En su primera novela, Lo que no aprendí, la colombiana Margarita García Robayo
propone una historia autorreferencial vinculada a su pasado en familia y a su
presente como escritora.
Por
Teresita Garabana
En el imaginario de las
clases medias, la niñez es la etapa más feliz en la vida de las personas.
Sonriente y despreocupado, el niño ideal suele representarse como un ser
inocente, rodeado de protección familiar, carente de responsabilidades;
tranquilo en ese potencial que espera aún ser liberado.
Con un bagaje de tres libros
de cuentos y una nouvelle publicados, la joven
Margarita García Robayo (Cartagena,
1980) viene esta vez a cuestionar ciertos tabúes que existen respecto de la
infancia, e intenta desmentir algunos de sus clichés.
La primera parte de la novela
se desarrolla durante unas vacaciones de verano en la morada familiar, cercana
a Cartagena de Indias. Sin playa, sin
pileta y sin amigos de su edad, Catalina, la protagonista de once años, da
vueltas por la casa oyendo conversaciones
ajenas, espiando a su madre, interrogando a sus hermanas mayores e intentando
descifrar a su extraño padre.
Solitaria e incomprendida,
combate el aburrimiento pasando horas fuera de su hogar sin que a nadie parezca
preocuparle demasiado. Así es como encuentra la compañía de Aníbal, el hippie
adolescente hijo de su vecino, con quien la niña comienza a pasar tiempo en una
construcción abandonada. Así construye
algo muy parecido a una primera relación amorosa.
Sin llegar a meterse con el
realismo mágico, hay elementos que se vinculan con una tradición
latinoamericana que toca lo inexplicable, la brujería y las ciencias ocultas.
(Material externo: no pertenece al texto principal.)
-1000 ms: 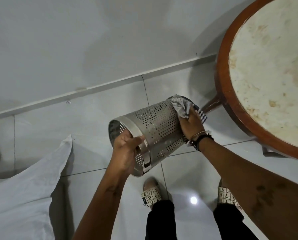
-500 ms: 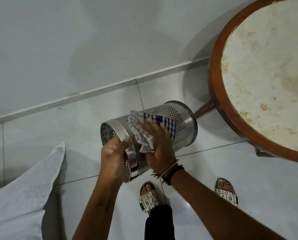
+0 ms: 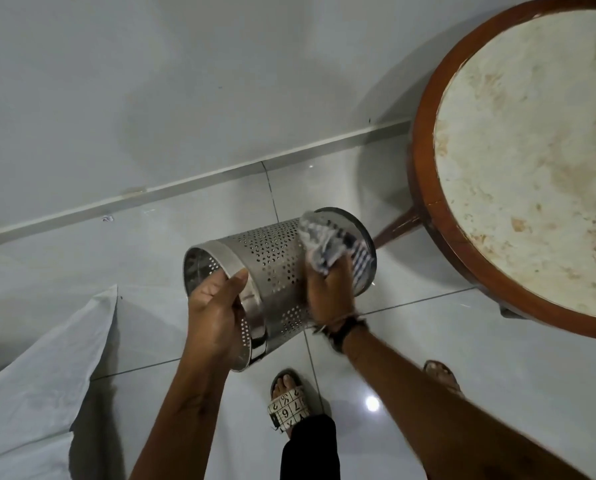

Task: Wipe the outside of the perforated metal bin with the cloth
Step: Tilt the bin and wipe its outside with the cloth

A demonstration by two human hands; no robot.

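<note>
The perforated metal bin [image 3: 272,268] is held on its side above the floor, its open mouth facing left. My left hand [image 3: 217,313] grips the rim at the mouth, thumb on the outer band. My right hand [image 3: 329,292] presses a checked grey-and-dark cloth [image 3: 327,245] against the bin's outer wall near its closed base end. The cloth drapes over the top of the wall and covers part of the holes.
A round table [image 3: 428,188] with a brown wooden rim and a stained pale top stands at the right, one leg close to the bin's base. White fabric [image 3: 37,382] lies at the lower left. My sandalled feet [image 3: 287,405] stand on glossy tiles below the bin. A wall rises behind.
My right hand slid the cloth from the middle of the bin's wall back toward its base end. The left hand kept its grip on the rim.
</note>
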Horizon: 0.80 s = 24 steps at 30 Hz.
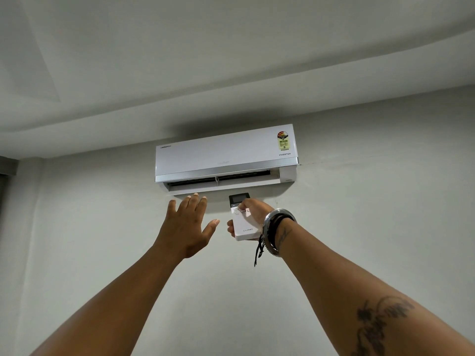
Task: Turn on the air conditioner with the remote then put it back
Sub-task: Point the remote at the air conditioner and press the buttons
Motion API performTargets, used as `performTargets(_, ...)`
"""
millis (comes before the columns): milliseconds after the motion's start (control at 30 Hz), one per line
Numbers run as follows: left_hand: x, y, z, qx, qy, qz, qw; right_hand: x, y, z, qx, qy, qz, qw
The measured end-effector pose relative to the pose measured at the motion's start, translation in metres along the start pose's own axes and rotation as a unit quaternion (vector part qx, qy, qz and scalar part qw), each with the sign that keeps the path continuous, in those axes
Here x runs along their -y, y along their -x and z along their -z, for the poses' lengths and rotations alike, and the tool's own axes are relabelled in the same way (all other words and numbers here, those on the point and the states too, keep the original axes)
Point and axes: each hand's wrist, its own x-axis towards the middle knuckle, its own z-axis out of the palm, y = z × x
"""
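A white air conditioner hangs high on the wall, with its bottom flap swung open and the dark vent showing. My right hand holds a white remote with a dark screen at its top, pointed up at the unit; the thumb rests on the buttons just below the screen. My left hand is raised beside it, palm toward the unit, fingers spread, holding nothing, just under the flap.
Plain pale wall and ceiling surround the unit. A dark frame edge shows at the far left. Bangles and a black thread sit on my right wrist.
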Motion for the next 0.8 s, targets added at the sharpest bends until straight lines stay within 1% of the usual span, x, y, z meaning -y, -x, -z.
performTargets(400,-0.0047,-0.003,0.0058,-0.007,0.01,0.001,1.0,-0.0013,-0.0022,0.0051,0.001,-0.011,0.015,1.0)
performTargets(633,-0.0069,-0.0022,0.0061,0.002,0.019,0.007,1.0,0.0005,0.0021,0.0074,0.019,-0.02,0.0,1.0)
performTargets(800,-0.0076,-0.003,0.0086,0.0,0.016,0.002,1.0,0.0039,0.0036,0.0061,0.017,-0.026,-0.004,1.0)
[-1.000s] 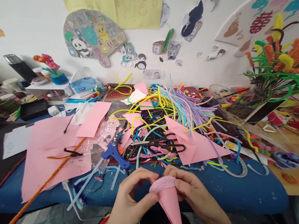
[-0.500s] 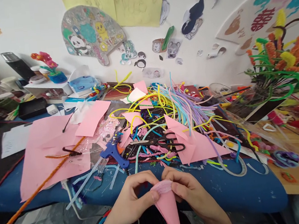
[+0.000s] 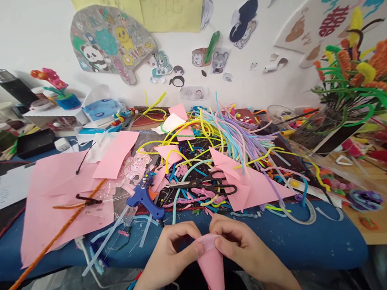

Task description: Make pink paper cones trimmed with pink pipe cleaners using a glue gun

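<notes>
Between my two hands is a pink paper cone, its wide end up and its point toward my lap. A paler, lilac-pink band runs along its upper rim. My left hand pinches the rim's left side, thumb in front and fingers behind. On the other side my right hand grips the rim the same way, its thumb near the band's right end. The fingertips behind the paper are hidden. Just beyond the hands lie black-handled scissors and a blue glue gun with a clear glue stick.
Pink paper sheets cover the table's left, with an orange pipe cleaner across them. A bundle of pastel pipe cleaners spreads over the middle. A roll of tape sits at right, near a vase of pipe-cleaner flowers.
The camera view has shifted slightly, so the table appears a little further left. Both hands keep hold of the cone, which now hangs a bit straighter.
</notes>
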Demonstrator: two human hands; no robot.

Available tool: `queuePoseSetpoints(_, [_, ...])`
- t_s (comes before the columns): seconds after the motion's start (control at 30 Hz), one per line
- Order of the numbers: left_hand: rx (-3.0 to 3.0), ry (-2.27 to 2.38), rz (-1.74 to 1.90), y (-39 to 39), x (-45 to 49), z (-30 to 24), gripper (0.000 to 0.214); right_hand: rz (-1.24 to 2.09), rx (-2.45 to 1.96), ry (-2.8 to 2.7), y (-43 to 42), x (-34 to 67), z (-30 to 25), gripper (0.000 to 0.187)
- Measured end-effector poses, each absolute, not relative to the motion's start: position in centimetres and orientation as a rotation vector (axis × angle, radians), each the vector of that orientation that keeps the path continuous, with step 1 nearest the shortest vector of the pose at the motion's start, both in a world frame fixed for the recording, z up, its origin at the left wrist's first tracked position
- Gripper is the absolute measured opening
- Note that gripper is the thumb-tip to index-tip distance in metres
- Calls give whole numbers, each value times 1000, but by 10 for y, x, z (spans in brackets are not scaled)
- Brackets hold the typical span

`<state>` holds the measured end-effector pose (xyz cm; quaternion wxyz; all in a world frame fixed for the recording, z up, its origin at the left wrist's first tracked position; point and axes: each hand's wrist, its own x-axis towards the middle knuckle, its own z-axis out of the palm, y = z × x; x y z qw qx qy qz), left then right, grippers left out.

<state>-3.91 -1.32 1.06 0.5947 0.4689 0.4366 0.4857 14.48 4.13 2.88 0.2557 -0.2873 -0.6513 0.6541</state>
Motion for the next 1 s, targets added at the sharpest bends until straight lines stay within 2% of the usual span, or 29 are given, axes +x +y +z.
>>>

En este sentido, basta recordar a Clara, la pequeña vidente de La casa de los espíritus, quien, como el padre de Catalina,
convoca en el hogar a visitantes que hacen fila bajo el sol, esperando vaya uno
a saber qué clase de respuestas milagrosas.
Hay algo en el ambiente
generado por García Robayo que se asemeja a aquel creado magistralmente por
Lucrecia Martel en La Ciénaga. El
calor, la abulia, la opresión, la madre que insulta a todos sin motivos o las
hermanas que se pasan el día en traje de baño yaciendo bajo un ventilador,
recuerdan a aquellos retratos de clase media venida a menos. ‘’A mi mamá le daba culpa porque en las vacaciones no nos llevaban a
ninguna parte. Nos pasábamos dos meses encerrados en la casa, chupando calor y
mirándonos las caras largas’’.
Los diálogos precisos, secos,
a veces violentos como latigazos, constituyen otro acierto. Las voces de los
distintos personajes tocan temas diversos como la situación política, el
narcotráfico, las vacaciones en Estados Unidos, junto a romances adolescentes o
costumbres del servicio doméstico, que funcionan como catalizadores del
crecimiento de la protagonista. La manera en que las distintas capas de sentido
se van imbricando y mezclan lo más superficial con lo más profundo, dan como
resultado un texto que resulta a la vez denso en contenido y ágil a la hora de
leer.
En la segunda parte de la
novela, la narradora ya no es Catalina sino la propia Margarita, y no recuerda
sus once años sino un momento muy posterior, en el que un suceso traumático la
hace regresar temporariamente a la casa familiar. Aquí, el texto se despliega
de una nueva manera, proponiendo dos niveles simultáneos de
autorreferencialidad.
En primer lugar, a la propia
infancia de quien narra. Desde este punto de vista, es notable la sinceridad
con la que se reflexiona sobre el pasado y sus múltiples voces y aristas. Esta
‘’edición de los recuerdos’’ a la que se refiere García Robayo en una nota de
Milena Heinrich es, como ella misma dice, arbitraria, y tiene como finalidad la
reconstrucción de una versión personal basada en una memoria que no es objetiva
sino que, además, se va modificando con el paso del tiempo.
En segundo lugar, lo
autorreferencial traspasa lo autobiográfico, cuando la narradora consigue
enlazar la historia que está contando con el modo y las circunstancias en las
que fue escrita. Dentro de este interesante juego que la autora propone, ficción
y no ficción se superponen para revelar al lector algunos de los secretos del
proceso creativo. De esta manera, se cuenta la vida de una niña que se
transforma en mujer, y también la historia posible de una escritora que se
atreve a cerrar cuestiones de su pasado, o reabrir las fuentes del
metalenguaje, de la única manera en que pueden reelaborarse: escribiendo.